Zhang Youyi, Morris Jeffrey S, Aerry Shivali Narang, Rao Arvind U K, Baladandayuthapani Veerabhadran
The University of Texas MD Anderson Cancer Center.
Johns Hopkins University.
Ann Appl Stat. 2019;13(3):1957-1988. doi: 10.1214/19-aoas1238. Epub 2019 Oct 17.
Technological innovations have produced large multi-modal datasets that include imaging and multi-platform genomics data. Integrative analyses of such data have the potential to reveal important biological and clinical insights into complex diseases like cancer. In this paper, we present Bayesian approaches for integrative analysis of radiological imaging and multi-platform genomic data, wherein our goals are to simultaneously identify genomic and radiomic, i.e., radiology-based imaging markers, along with the latent associations between these two modalities, and to detect the overall prognostic relevance of the combined markers. For this task, we propose , a multi-scale Bayesian hierarchical model that involves several innovative strategies: it incorporates integrative analysis of multi-platform genomic data sets to capture fundamental biological relationships; explores the associations between radiomic markers accompanying genomic information with clinical outcomes; and detects genomic and radiomic markers associated with clinical prognosis. We also introduce the use of sparse Principal Component Analysis (sPCA) to extract a sparse set of approximately orthogonal meta-features each containing information from a set of related individual radiomic features, reducing dimensionality and combining like features. Our methods are motivated by and applied to The Cancer Genome Atlas glioblastoma multiforme data set, where-in we integrate magnetic resonance imaging-based biomarkers along with genomic, epigenomic and transcriptomic data. Our model identifies important magnetic resonance imaging features and the associated genomic platforms that are related with patient survival times.
技术创新产生了大型多模态数据集,其中包括成像数据和多平台基因组数据。

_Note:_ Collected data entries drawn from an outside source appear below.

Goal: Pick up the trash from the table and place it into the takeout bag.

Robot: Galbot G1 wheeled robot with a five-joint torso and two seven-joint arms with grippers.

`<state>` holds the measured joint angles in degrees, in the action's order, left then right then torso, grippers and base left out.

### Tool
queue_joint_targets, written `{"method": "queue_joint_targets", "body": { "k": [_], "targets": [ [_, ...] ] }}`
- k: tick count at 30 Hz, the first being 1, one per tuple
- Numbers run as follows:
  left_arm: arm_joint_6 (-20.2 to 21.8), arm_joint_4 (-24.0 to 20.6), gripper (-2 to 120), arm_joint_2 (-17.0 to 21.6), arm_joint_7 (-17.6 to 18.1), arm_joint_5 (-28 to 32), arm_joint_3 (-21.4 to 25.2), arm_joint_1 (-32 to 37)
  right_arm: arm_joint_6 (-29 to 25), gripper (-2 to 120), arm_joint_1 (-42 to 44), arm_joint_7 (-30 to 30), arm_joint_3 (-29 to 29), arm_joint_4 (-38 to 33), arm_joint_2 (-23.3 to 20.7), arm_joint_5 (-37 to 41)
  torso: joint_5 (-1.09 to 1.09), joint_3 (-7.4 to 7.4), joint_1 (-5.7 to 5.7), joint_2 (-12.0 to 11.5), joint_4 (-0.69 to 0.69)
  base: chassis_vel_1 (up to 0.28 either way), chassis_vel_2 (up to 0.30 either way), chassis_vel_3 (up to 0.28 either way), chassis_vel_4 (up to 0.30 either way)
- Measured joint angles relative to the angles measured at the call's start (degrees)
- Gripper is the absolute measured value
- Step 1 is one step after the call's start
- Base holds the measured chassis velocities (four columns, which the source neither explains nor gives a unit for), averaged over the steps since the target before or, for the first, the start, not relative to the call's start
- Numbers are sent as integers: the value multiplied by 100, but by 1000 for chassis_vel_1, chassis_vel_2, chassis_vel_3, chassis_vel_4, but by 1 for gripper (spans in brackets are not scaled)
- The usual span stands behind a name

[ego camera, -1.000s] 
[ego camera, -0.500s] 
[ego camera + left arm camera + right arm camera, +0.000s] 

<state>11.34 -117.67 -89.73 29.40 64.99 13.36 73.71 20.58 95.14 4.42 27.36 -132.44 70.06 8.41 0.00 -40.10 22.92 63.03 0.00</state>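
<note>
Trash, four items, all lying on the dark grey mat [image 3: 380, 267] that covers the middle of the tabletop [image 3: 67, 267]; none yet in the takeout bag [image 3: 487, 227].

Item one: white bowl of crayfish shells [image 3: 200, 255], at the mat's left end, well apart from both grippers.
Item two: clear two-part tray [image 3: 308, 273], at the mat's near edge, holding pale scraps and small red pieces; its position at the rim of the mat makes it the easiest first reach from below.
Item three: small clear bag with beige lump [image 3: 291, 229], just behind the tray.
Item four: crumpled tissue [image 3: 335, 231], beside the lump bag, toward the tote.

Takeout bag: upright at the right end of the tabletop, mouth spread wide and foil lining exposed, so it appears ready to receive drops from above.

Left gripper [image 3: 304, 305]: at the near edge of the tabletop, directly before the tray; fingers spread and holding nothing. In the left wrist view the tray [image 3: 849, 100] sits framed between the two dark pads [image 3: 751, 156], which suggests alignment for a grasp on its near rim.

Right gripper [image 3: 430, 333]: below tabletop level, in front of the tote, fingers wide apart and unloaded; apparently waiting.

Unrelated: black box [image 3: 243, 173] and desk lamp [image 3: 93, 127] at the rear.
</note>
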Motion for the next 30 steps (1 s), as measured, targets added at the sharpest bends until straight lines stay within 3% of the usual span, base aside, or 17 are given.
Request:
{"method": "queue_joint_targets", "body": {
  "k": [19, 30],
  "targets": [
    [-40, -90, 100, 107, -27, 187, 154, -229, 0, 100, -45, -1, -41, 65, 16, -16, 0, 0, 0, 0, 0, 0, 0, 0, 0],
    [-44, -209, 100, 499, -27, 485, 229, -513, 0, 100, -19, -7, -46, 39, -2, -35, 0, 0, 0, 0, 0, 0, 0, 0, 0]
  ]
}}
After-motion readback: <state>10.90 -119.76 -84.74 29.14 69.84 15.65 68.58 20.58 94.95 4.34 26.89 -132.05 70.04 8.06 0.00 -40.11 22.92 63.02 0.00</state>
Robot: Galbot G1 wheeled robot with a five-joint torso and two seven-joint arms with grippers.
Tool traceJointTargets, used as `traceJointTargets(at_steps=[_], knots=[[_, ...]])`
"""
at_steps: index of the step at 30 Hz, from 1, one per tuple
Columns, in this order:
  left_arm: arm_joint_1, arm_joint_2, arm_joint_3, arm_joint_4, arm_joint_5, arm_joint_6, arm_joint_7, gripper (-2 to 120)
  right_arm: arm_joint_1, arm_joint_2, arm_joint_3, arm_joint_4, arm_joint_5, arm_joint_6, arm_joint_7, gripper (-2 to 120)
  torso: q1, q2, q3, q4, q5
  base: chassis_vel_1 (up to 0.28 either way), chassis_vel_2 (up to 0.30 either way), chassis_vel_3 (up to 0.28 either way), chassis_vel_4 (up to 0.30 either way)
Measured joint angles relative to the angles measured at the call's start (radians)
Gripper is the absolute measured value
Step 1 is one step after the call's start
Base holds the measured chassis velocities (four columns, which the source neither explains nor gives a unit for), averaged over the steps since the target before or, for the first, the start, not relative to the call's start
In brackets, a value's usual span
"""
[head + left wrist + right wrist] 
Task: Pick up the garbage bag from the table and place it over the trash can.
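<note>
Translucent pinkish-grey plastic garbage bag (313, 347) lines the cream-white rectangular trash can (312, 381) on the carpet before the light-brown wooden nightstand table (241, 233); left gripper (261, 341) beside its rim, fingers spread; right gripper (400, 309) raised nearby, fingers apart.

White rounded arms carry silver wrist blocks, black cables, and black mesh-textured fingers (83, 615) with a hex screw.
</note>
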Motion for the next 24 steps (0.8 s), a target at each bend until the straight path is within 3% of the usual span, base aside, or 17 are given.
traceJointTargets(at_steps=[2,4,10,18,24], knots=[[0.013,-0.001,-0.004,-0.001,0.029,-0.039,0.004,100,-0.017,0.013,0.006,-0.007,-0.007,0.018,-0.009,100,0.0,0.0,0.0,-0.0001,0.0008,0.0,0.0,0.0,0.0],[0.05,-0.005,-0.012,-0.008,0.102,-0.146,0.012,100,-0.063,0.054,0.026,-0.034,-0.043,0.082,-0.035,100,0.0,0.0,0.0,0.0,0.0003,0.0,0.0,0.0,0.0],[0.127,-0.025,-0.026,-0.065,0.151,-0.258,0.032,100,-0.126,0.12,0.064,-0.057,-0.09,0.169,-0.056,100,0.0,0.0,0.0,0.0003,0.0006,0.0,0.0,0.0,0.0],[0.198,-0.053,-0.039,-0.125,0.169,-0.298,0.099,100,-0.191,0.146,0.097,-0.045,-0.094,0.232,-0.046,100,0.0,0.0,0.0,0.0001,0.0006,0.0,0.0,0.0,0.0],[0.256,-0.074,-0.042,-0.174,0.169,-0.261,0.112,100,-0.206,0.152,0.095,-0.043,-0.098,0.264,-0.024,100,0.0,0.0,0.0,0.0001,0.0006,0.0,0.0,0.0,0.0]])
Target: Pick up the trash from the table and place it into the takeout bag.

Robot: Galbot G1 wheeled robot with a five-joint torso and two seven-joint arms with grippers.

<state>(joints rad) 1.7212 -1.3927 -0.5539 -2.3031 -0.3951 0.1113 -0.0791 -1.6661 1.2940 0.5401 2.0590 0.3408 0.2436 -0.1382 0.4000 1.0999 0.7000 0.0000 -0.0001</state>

对此类数据进行综合分析,有可能揭示对癌症等复杂疾病的重要生物学和临床见解。在本文中,我们提出了用于放射成像和多平台基因组数据综合分析的贝叶斯方法,我们的目标是同时识别基因组和放射组学(即基于放射学的成像标记),以及这两种模态之间的潜在关联,并检测组合标记的总体预后相关性。对于这项任务,我们提出了一种多尺度贝叶斯层次模型,该模型涉及几种创新策略:它纳入了多平台基因组数据集的综合分析,以捕捉基本的生物学关系;探索伴随基因组信息的放射组学标记与临床结果之间的关联;并检测与临床预后相关的基因组和放射组学标记。我们还引入了稀疏主成分分析(sPCA)的方法,以提取一组稀疏的近似正交元特征,每个元特征都包含来自一组相关个体放射组学特征的信息,可以降低维度并合并相似特征。我们的方法受到癌症基因组图谱多形性胶质母细胞瘤数据集的启发并应用于该数据集,在该数据集中,我们整合了基于磁共振成像的生物标志物以及基因组、表观基因组和转录组数据。我们的模型识别出了与患者生存时间相关的重要磁共振成像特征以及相关的基因组平台。